House Energy Commerce Committee Chairman Frank Pallone, D-N.J., and Judiciary Committee Chairman Jerrold Nadler, D-N.Y., sent a letter Monday to Federal Communications Commission Chairman Ajit Pai regarding the lack of transparency in the FCC’s approval of the T-Mobile-Sprint merger.

Pallone and Nadler are concerned that the original analysis drafted by the FCC’s merger task force was supplemented by a later analysis that downplayed the competitive harms of the merger.

“In addition,” the chairmen wrote, “the failure to seek additional public comment after the parties entered into a consent decree with the Department of Justice raises additional procedural concerns.”

Pallone and Nadler also expressed concerns about ex parte conversations that took place between representatives of T-Mobile and the FCC Commissioners.
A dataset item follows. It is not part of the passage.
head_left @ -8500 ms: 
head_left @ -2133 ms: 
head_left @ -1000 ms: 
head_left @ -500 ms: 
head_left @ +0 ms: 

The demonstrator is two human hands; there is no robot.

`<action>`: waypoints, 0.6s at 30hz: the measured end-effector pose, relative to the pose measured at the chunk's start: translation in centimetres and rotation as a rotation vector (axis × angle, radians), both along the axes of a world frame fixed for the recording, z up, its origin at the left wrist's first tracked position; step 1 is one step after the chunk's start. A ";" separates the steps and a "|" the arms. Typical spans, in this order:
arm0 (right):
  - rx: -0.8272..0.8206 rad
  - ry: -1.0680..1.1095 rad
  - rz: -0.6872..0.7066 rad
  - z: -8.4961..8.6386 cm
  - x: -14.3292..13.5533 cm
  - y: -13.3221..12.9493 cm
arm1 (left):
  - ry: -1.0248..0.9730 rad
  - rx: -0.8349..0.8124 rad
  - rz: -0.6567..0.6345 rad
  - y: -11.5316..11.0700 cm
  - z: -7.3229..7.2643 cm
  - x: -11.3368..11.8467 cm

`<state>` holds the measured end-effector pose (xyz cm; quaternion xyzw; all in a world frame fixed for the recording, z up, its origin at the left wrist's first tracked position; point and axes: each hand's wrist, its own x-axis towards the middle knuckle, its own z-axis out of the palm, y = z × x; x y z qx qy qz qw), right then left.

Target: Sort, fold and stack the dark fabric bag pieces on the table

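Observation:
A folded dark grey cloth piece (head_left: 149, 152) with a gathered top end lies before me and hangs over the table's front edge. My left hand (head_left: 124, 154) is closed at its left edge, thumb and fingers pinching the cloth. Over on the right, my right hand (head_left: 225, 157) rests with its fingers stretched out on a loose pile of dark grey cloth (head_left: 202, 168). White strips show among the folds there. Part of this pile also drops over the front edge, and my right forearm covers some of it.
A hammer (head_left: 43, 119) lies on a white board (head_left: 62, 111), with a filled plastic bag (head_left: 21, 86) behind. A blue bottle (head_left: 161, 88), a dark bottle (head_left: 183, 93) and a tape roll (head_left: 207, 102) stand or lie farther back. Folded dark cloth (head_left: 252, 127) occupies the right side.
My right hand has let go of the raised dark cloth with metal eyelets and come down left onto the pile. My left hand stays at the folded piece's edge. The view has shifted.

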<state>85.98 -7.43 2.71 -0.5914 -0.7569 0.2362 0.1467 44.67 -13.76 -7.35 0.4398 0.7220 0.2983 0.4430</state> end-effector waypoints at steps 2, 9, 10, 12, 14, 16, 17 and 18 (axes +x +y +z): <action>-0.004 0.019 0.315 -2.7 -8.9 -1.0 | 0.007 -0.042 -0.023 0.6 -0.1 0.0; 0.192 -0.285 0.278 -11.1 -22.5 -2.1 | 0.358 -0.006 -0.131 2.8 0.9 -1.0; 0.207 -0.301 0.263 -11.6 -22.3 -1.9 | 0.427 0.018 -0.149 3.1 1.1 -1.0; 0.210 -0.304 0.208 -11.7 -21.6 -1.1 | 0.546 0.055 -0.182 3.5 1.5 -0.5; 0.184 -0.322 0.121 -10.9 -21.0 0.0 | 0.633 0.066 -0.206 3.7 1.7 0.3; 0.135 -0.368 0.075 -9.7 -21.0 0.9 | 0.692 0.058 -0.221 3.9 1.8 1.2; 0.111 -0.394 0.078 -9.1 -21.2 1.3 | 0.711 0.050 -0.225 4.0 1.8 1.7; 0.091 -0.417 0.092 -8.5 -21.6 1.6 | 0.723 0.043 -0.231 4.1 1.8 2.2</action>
This refers to orders granted on the request of and for the benefit of one party only.

“Simply from a public policy perspective,” the Chairmen continued, “permitting the parties to provide such scant reporting in the record is a gross abrogation of FCC responsibility, and undermines the critical transparency that is a necessary part of this process.”
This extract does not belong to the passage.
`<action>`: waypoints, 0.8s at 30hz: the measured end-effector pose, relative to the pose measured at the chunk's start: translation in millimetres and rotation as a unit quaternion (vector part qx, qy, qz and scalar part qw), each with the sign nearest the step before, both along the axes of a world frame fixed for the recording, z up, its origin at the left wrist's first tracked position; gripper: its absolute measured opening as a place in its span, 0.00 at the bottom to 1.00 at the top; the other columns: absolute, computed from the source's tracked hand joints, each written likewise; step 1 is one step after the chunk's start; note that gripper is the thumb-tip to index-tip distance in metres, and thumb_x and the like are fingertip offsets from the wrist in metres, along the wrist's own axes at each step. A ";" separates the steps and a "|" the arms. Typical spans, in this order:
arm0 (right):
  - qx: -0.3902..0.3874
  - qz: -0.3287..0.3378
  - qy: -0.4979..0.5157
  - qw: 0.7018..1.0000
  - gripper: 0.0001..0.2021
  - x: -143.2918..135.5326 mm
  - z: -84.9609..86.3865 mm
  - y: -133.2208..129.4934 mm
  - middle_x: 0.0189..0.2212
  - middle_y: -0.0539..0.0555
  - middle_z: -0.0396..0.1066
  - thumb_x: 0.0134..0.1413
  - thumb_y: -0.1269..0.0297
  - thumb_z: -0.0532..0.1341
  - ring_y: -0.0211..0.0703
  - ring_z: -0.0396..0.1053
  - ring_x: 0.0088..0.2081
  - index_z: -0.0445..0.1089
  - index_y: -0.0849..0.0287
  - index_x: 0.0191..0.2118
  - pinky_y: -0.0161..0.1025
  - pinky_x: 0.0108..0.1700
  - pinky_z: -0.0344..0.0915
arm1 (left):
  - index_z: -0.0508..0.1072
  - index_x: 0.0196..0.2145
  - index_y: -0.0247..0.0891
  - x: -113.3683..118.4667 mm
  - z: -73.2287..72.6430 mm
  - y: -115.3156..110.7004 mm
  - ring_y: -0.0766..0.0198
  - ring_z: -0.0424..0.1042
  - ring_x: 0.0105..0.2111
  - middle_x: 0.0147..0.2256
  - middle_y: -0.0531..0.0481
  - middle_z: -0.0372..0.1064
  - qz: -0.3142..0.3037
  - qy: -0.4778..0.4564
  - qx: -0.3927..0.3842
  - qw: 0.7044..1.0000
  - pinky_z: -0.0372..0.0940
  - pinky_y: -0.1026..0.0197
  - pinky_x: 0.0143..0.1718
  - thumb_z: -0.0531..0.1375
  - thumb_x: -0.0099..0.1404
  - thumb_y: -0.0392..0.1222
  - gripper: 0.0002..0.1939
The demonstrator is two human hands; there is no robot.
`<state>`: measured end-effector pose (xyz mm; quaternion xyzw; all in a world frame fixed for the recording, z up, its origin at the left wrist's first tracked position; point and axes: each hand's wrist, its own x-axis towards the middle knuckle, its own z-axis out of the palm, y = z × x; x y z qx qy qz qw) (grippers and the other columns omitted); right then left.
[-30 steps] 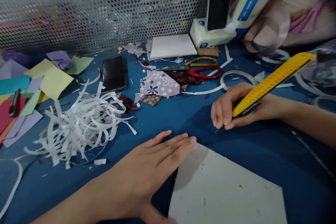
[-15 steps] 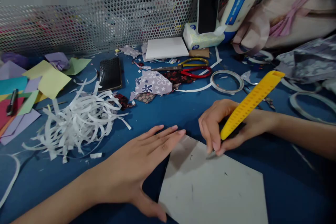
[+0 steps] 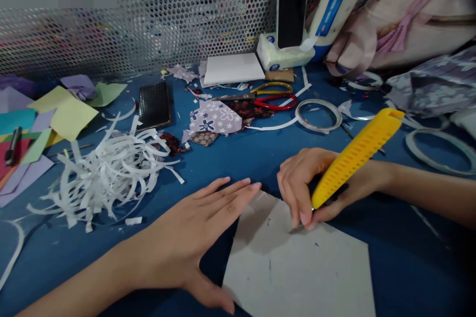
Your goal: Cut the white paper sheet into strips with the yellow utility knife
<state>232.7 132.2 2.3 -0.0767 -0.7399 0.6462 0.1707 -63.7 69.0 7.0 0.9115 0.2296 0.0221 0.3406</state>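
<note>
A grey sheet of cardboard (image 3: 305,272) with angled corners and a few dark marks lies on the blue table at the front. My left hand (image 3: 201,230) is spread flat, its index fingertip on the sheet's top corner and its thumb at the left edge. In my right hand (image 3: 305,190) is a yellow utility knife (image 3: 355,158), gripped like a pen and leaning to the right. The knife's blade tip touches the cardboard near its upper edge. My fingers partly cover the lower end of the knife.
Left of my hands lies a heap of white paper strips (image 3: 111,173), beside coloured papers (image 3: 70,114). Behind are a black phone (image 3: 154,104), scissors (image 3: 275,100), patterned scraps (image 3: 215,118), a tape roll (image 3: 319,115) and a tissue pack (image 3: 282,57). A perforated metal panel (image 3: 167,15) closes the back.
The knife tip has moved slightly down on the cardboard, with my right hand following. My left hand stays in place on the sheet. The whole view has shifted a little.
</note>
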 end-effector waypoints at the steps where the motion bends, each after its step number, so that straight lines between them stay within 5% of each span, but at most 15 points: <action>1: 0.002 0.005 0.002 1.000 0.11 -0.1 0.8 0.4 0.29 0.59 0.83 0.49 0.60 0.76 0.44 0.81 0.34 0.79 0.62 0.30 0.36 0.41 0.74 | 0.24 0.74 0.52 0.0 0.0 0.0 0.46 0.46 0.72 0.74 0.50 0.35 -0.001 0.001 -0.002 1.000 0.33 0.46 0.74 0.69 0.57 0.68 0.68; 9: -0.008 0.016 0.008 1.000 0.12 -1.9 3.9 3.8 0.29 0.58 0.83 0.52 0.56 0.74 0.43 0.81 0.32 0.79 0.60 0.29 0.35 0.40 0.73 | 0.26 0.74 0.52 -0.4 -2.1 -0.7 0.45 0.49 0.72 0.74 0.48 0.38 0.007 -0.013 -0.021 1.000 0.33 0.47 0.74 0.69 0.58 0.65 0.66; 17: -0.026 0.029 -0.009 0.999 0.07 4.9 0.0 10.8 0.31 0.57 0.83 0.50 0.65 0.76 0.43 0.81 0.35 0.80 0.61 0.32 0.34 0.43 0.73 | 0.24 0.74 0.49 -1.7 -2.3 8.6 0.47 0.47 0.72 0.74 0.48 0.37 -0.028 -0.010 -0.068 0.997 0.31 0.45 0.74 0.66 0.64 0.62 0.61; 24: -0.015 0.038 -0.019 0.999 0.06 10.3 -0.9 17.3 0.32 0.54 0.83 0.51 0.68 0.75 0.43 0.82 0.37 0.80 0.57 0.36 0.33 0.44 0.75 | 0.26 0.74 0.50 0.2 -9.0 -0.5 0.45 0.51 0.71 0.73 0.47 0.45 0.017 -0.024 -0.046 0.999 0.38 0.43 0.73 0.64 0.65 0.64 0.59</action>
Schools, Health & Libraries Broadband Caolition highlights progress and challenges of broadband in Kansas City

Kansas City has made significant progress in broadband, according to a Schools Health & Libraries Coalition report, yet the city’s overall adoption rate still lies below the national average.
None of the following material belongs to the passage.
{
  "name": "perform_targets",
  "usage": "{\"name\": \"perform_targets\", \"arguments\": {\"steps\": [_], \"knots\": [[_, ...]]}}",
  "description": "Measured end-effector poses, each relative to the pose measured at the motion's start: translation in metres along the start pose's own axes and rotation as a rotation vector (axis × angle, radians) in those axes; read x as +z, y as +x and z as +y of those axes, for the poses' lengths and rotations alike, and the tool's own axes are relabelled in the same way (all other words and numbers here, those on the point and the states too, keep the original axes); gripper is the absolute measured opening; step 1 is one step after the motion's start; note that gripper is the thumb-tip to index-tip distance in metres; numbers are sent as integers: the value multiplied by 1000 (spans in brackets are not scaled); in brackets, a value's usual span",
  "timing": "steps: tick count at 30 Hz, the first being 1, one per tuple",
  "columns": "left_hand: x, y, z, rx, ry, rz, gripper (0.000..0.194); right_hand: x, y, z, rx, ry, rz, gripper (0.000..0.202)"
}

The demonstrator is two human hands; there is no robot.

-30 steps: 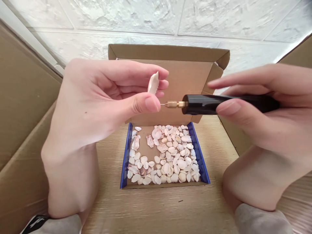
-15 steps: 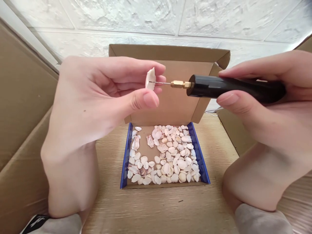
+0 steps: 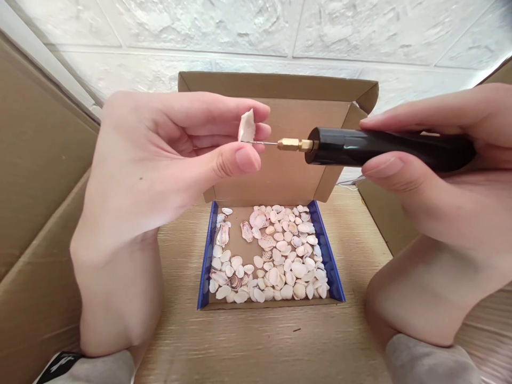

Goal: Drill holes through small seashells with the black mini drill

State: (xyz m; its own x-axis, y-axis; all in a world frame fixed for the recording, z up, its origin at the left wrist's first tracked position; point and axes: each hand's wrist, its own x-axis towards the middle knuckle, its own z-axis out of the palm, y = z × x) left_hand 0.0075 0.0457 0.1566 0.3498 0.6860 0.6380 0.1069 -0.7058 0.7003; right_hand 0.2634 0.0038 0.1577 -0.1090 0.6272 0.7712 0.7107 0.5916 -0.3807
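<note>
One pale shell (image 3: 247,126) sits pinched in the left hand (image 3: 160,152) above an open box (image 3: 328,256) of seashells (image 3: 288,266) on the counter (image 3: 256,346), while the right hand (image 3: 448,186) grips a black drill (image 3: 340,145) whose thin bit (image 3: 266,143) seems to touch the shell low down, near the thumb (image 3: 247,159).

A head-worn camera looks forward and down, from behind and above the fingers (image 3: 256,110); it sits near enough that the left hand (image 3: 160,152) and right hand (image 3: 452,197) loom large at either side; lower than the fingers it takes in the open box (image 3: 326,250) and tabletop (image 3: 240,341); beyond them, the white wall (image 3: 212,29).
</note>
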Motion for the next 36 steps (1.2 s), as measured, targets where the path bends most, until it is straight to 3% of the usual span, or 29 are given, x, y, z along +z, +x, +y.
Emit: {"name": "perform_targets", "arguments": {"steps": [3,6,15,16,19,26,36], "knots": [[-1,-1,0,5,35,-40,38,0,0,-1,8,1,13,16],[1,-2,3,-7,59,23,38,0,1,-1,-2,2,7,15],[2,-2,4,-3,16,-1,41,0,1,-1,-5,9,-15,17],[3,-3,6,3,47,51,40,0,1,-1,4,4,-25,17],[5,-4,12,-51,98,26,39,-1,1,-2,39,-6,-54,18],[5,-3,11,-23,51,-8,38,-3,-1,-2,57,-8,-44,20],[3,-2,1,13,3,-88,45,11,4,-1,-135,21,-103,21]]}}
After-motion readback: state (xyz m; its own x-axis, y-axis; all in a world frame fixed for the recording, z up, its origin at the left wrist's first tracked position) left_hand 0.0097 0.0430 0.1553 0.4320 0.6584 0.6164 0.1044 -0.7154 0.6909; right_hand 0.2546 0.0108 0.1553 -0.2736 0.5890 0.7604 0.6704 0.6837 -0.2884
The combined Kansas Cities in both Kansas and Missouri, John Windhausen writes, increased their broadband adoption by 16.5 percent from 2013 to 2018. Yet broadband adoption by low-income families significantly lags behind the national average and those of similar cities.

For broadband adoption to improve, said Dr. John Horrigan, internet providers need to offer more affordable prices, as cities embrace partnerships with anchor institutions to promote digital literacy training and awareness. The SHLB Coalition also suggests that policymakers could broaden the definition of “universal service” to allow E-rate participants to extend their networks to low-income households in the community.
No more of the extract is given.